### [EXERCISE DETAILS]
Find and copy each line of the records where the string "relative" shows up.

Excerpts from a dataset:
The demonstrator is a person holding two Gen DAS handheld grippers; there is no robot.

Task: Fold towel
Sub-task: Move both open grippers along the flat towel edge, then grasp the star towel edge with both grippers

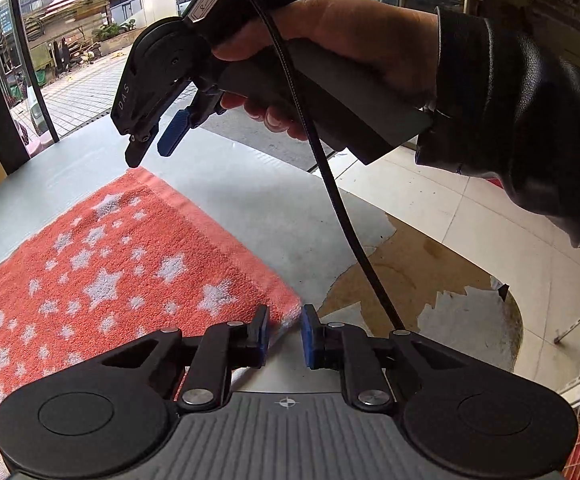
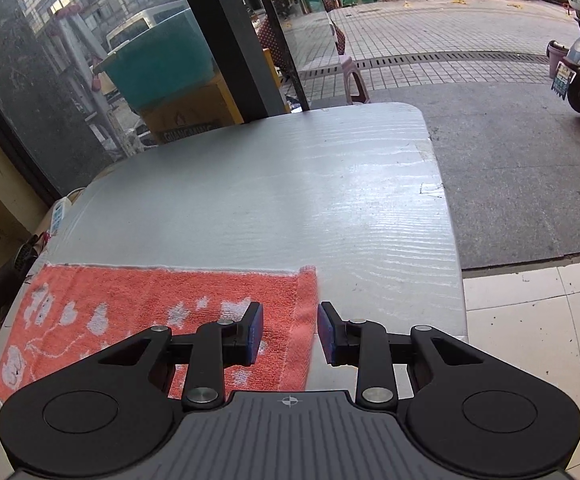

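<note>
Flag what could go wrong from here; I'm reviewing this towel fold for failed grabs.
1. Only a corner tip of the towel lies between the open jaws of the left gripper; closing there may pinch too little and slip.
2. The right gripper, also open, straddles just the hem, so the two corners could lift unevenly.
3. The black cable hangs close to the left gripper and might snag.

Black claw [image 1: 284, 336] with blue pads, black leather sleeve [image 1: 522, 120]
</note>
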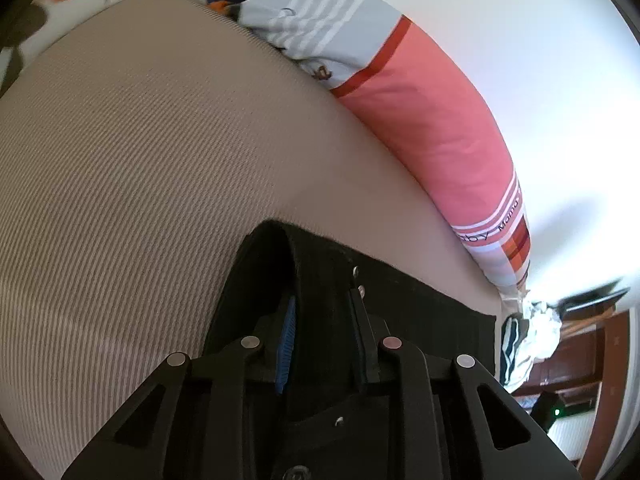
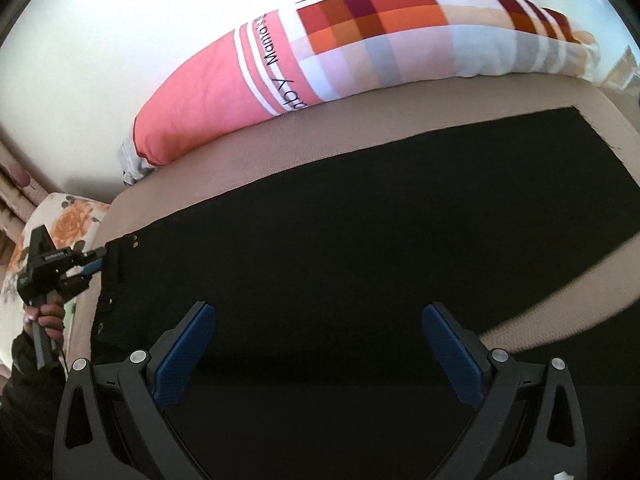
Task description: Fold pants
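Pants (image 2: 340, 240), black, lie spread flat across a beige ribbed bed cover (image 1: 140, 160), filling the middle of the right wrist view, with the waistband toward nine o'clock and the leg end running off toward two o'clock. Over at nine o'clock in that view, a hand (image 2: 46, 316) grips the handle of the left gripper (image 2: 94, 262), whose tips meet the waistband corner. From the left wrist view that gripper is nearly closed, and a raised fold of the waistband sits pinched between its blue pad (image 1: 286, 344) and the black finger opposite; small metal rivets glint just beyond. The right gripper (image 2: 320, 356) is spread wide above the dark cloth, both blue pads clear of each other, nothing between them; whether the tips touch the fabric I cannot tell. Along the far edge of the bed, at twelve o'clock, a long pillow (image 2: 320, 52) in coral, white and orange checks lies against a white wall (image 1: 520, 40). A flowered cushion (image 2: 68, 216) sits at nine o'clock. In the left wrist view, at four o'clock, crumpled clothes (image 1: 528, 336) and dark wooden furniture (image 1: 580, 344) show past the bed's end.
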Demonstrator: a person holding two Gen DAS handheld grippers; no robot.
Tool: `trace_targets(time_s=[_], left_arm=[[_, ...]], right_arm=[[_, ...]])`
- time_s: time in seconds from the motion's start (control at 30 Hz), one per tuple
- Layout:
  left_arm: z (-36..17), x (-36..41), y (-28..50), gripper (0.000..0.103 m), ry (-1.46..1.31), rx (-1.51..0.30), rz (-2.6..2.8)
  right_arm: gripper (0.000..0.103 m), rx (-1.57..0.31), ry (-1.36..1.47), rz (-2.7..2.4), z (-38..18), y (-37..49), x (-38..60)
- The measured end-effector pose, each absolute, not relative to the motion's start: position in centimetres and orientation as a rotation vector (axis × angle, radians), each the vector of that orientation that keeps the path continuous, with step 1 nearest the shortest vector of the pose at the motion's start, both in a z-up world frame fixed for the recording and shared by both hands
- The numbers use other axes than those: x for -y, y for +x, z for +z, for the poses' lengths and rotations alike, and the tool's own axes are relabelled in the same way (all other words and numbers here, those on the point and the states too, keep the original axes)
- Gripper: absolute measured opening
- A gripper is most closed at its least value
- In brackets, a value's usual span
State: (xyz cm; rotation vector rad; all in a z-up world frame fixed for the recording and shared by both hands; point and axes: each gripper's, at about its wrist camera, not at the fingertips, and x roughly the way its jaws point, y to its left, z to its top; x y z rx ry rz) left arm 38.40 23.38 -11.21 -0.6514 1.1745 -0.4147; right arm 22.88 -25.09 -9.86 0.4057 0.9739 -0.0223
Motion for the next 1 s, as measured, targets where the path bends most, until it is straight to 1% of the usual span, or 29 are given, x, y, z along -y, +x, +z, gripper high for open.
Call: trace_targets(time_s=[0.4, 0.47, 0.5, 0.87, 0.97, 1.0], left_arm=[[-14.5, -21.0, 42.8, 0.024, -0.756, -1.209, -0.51], [-14.2, -20.5, 42.6, 0.019, -0.726, -1.19, -0.495], [-13.8, -20.2, 42.3, 0.011, -0.694, -1.173, -0.485], [-3.8, -18.2, 35.5, 0.01, -0.534, -0.892, -0.625], [-2.0, -19.3, 33.3, 0.01, -0.506, -0.822, -0.66], [-1.6, -19.3, 32.8, 0.01, -0.496, -0.806, -0.668]], right_arm=[[0.103, -0.98, 0.316, 0.083, -10.4, 28.7, 23.8], [0.103, -0.987, 0.277, 0.103, -10.3, 30.0, 23.7], [0.103, -0.99, 0.26, 0.12, -10.2, 30.6, 23.8], [0.102, -1.094, -0.124, 0.521, -9.4, 39.1, 23.1], [0.097, -1.133, -0.218, 0.624, -9.6, 40.9, 22.4], [0.09, -1.156, -0.245, 0.656, -9.9, 41.5, 22.2]])
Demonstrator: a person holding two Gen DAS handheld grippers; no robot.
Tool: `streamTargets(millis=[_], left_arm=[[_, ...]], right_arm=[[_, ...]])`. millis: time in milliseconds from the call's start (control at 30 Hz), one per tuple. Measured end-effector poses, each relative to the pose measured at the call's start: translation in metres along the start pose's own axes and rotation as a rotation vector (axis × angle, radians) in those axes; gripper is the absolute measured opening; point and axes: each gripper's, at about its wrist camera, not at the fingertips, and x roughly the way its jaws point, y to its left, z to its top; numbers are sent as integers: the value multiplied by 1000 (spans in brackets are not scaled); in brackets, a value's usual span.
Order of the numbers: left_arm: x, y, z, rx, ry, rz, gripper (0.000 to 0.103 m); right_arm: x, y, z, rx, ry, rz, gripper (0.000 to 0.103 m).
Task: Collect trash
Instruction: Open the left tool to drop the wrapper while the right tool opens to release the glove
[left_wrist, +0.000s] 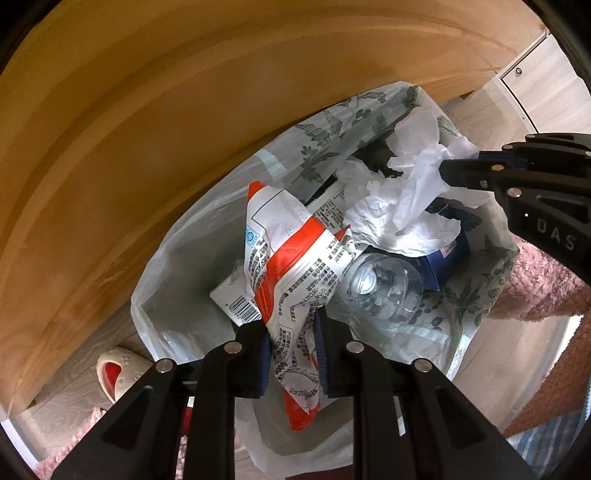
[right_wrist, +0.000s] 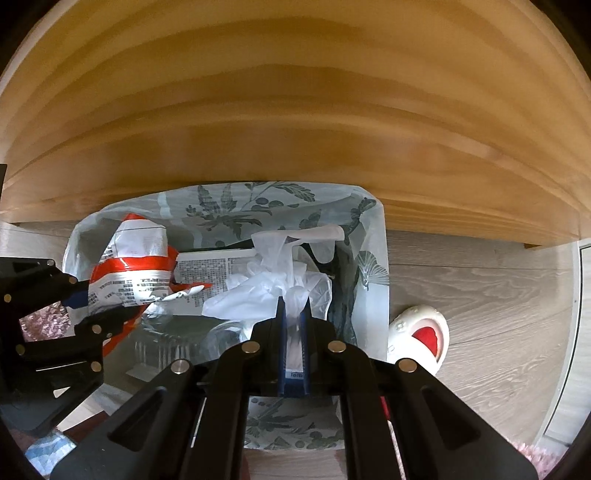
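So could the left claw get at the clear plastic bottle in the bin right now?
Probably not yet. The left claw is shut on the red and white wrapper, which hangs across one end of the bottle. It would have to drop the wrapper first; the bottle lies close below.

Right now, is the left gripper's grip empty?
No: the left gripper is clamped on a red-and-white printed snack wrapper above the bin bag.
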Motion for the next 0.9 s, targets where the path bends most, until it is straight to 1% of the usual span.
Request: streamTargets(millis=[100,233,467,633,733,767,833,867,900], left_arm=[[1,-1,1,6,-9,2,18],[7,0,2,13,-5,8,18],[7,1,2,16,-11,-1,18],[2,3,2,15,-22,-5,24],[-5,5,2,16,-40,9,29],[-6,5,2,11,-42,7,29],[-9,6,2,6,-48,6,33],[-11,6,1,5,-49,9,35],[-12,7,1,4,-50,13,38]], right_arm=[[3,3,-1,-15,-9,-9,7],[11,5,-4,-20,8,-29,7],[15,1,-4,-22,7,-18,7],[7,0,-2,-1,-10,-6,7],[5,-5,-1,20,-4,7,8],[4,-5,-1,27,-2,12,11],[3,-7,0,43,0,19,25],[2,-8,0,50,-1,22,38],[0,-9,0,57,-11,32,41]])
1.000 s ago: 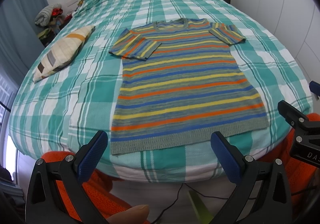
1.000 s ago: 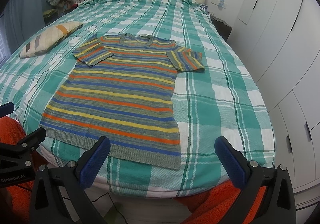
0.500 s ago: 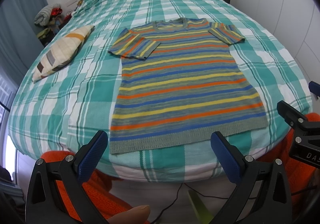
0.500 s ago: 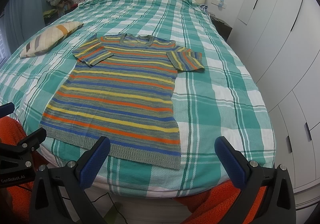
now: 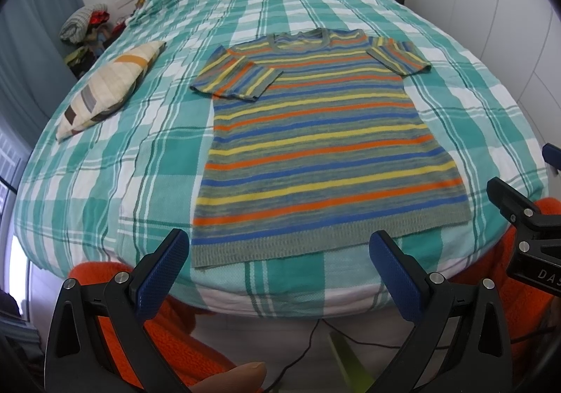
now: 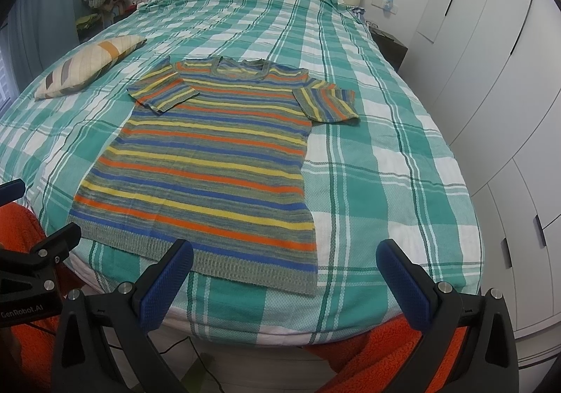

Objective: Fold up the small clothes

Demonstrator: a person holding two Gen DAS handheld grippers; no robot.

### [WRITTEN RESPONSE]
- The measured end-effector pose, each absolute, not relative to the motion's start: position in centimetres and orientation as a rotation vector (axis × angle, radians), each the vector of that orientation that keeps the path continuous, with step 1 nearest the shortest vector of the pose at the motion's start, both in a z-up world frame fixed for the recording and shared by both hands
Tool: `streamTargets(millis=[_], left_arm=[[_, ...]], right_arm=[[_, ...]])`. millis: time in milliseconds from the call's start (control at 30 Hz), one per tuple. Measured end-effector poses, each relative to the pose measured at the call's start: translation in metres along the start pose's own axes and rotation as a rotation vector (axis × angle, radians) in those axes; gripper is the absolute measured opening; point and axes: each gripper's, at about its wrist camera, not at the fingertips, and x roughly the way its jaws point, y to its left, z to its top; numbers are sent as integers: the value multiplied by 1000 (spans in brackets are not scaled); in brackets, a value's usual span.

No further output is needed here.